In the log file I can see 200 responses from Googlebot and the URL shows as search.aspx?search=keyword keyword
Well, I think you have (at least) two problems:
1) If your rewrite module works properly, then a request for the dynamic (not-rewritten URL) should return HTTP response 301 permanent redirect to friendly URL (and not 200 OK).
So, if your dynamic URL is
search.aspx?search=keyword keyword which is set up as a friendly URL
/s/keyword keyword/a/blah/ then:
- requesting friendly /s/keyword keyword/a/blah/ should return 200 OK
- requesting dynamic search.aspx?search=keyword keyword should return 301 redirect to the above friendly URL
2) The second problem is why Google may be finding your dynamic (raw) URLs when you say that all internal links on the site are in "friendly" version.
a) One possibility is that Google knew of your raw URLs from before (i.e. before you implemented rewrite). Google has a very long memory and will periodically request old URLs even if they are not any more referenced within your site. This is why you should implement 301 redirect mentioned above.
If these dynamic URLs were not known to Google from before, then there are another three possibilities on why Google may be finding dynamic URLs.
b) When posting your aspNet form, the "action=" still uses dynamic URL when posting back the page. Ideally, this should be replaced by friendly URL.
c) You have somewhere on the page javascript that creates dynamic URL and Google is able to understand it
d) And lastly, a very weird case, which I came across recently (and also in .NET environment with a custom rewrite module) - you may have a problem depending on how you are replacing dynamic URLs with friendly URLs when you are generating your page HTML.
Ideally, you should be replacing each link as you are outputting a line of each HTML code.

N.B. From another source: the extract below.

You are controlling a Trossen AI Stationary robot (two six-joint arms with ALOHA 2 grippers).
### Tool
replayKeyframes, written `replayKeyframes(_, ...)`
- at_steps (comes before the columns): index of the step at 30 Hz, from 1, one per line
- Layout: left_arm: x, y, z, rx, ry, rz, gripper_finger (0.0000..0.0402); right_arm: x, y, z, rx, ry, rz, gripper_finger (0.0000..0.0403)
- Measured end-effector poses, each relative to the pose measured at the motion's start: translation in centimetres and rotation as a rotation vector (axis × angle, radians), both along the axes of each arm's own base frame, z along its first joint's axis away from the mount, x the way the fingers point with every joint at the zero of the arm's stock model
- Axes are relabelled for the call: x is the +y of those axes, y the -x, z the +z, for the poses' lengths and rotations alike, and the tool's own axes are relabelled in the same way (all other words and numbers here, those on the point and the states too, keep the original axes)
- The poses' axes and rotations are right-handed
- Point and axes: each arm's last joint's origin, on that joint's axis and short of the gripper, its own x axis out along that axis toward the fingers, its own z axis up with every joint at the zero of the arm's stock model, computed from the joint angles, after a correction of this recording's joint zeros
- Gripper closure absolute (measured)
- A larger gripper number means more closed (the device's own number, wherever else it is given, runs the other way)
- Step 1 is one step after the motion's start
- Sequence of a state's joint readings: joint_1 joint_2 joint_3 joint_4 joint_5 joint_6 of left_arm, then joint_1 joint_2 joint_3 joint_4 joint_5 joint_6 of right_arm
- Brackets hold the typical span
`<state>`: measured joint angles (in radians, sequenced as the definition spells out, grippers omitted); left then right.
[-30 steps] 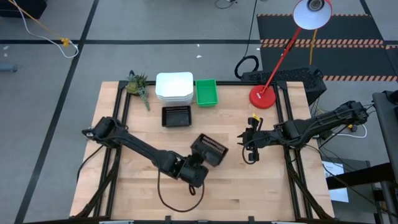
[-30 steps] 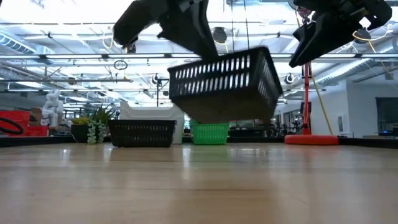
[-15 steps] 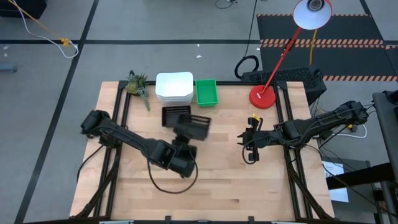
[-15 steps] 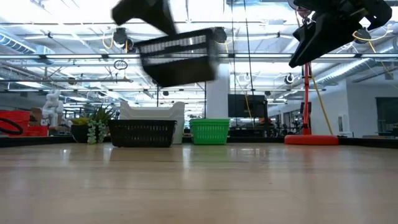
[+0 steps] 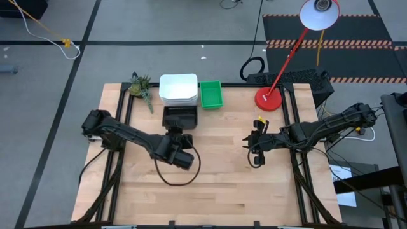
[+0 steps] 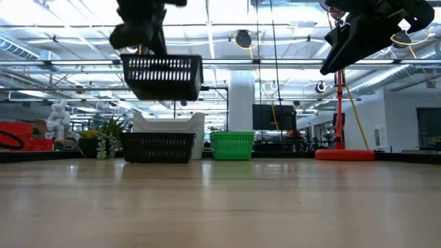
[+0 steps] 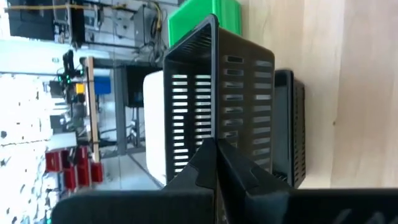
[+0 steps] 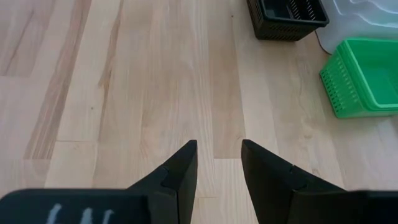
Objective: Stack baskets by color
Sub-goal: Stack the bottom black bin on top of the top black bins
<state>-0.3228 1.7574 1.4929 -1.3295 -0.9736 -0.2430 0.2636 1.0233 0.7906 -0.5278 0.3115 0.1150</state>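
Black mesh basket [image 6: 162, 77] hangs clamped by its rim in the left gripper [image 7: 216, 163], directly above the black basket on the tabletop [image 6: 157, 147]. Lower it level and square so it nests. Right gripper [image 8: 216, 163] waits apart, empty.

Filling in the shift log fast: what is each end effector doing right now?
Left end effector: shut on a black mesh basket, held in the air.
Right end effector: open, holding nothing.

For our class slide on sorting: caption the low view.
Left hand holds a black basket above the black basket on the table.
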Motion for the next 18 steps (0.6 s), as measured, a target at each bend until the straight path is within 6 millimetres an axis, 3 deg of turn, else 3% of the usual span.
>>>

However, I know of case where the page HTML was generated by the script on the server and then before the content was sent back, all links on the page were replaced to friendly URL by using regular expressions. Since the page is sent back to the agent in chunks, i.e. in more than one buffer, on some occasions this caused dynamic URLs to "split" across two consecutive buffers, i.e. URL would span two buffers (first part of URL was at the end of one buffer and the second part of URL was at the start of the next buffer). Such URLs would not get replaced with friendly as regex would not find the match for such "split" URLs.
This situation is more difficult to detect because whilst on occasions when looking at your browser and hover over links, you could see that there is a dynamic URL on the page, refreshing the page again would "fix" the problem. The "fix" was because of .NET "__VIEWSTATE" variable, whose content is not always the same size between two requests of the same page and therefore the "breakdown" of buffer does not always end up on the same place.
One way of detecting whether your pages have any of dynamic URLs that "slip through" is using Xenu linksleuth or similar URL checking program against your site. If you suffer from a problem similar to the above then there will be at least some dynamic URLs that you will see in these results.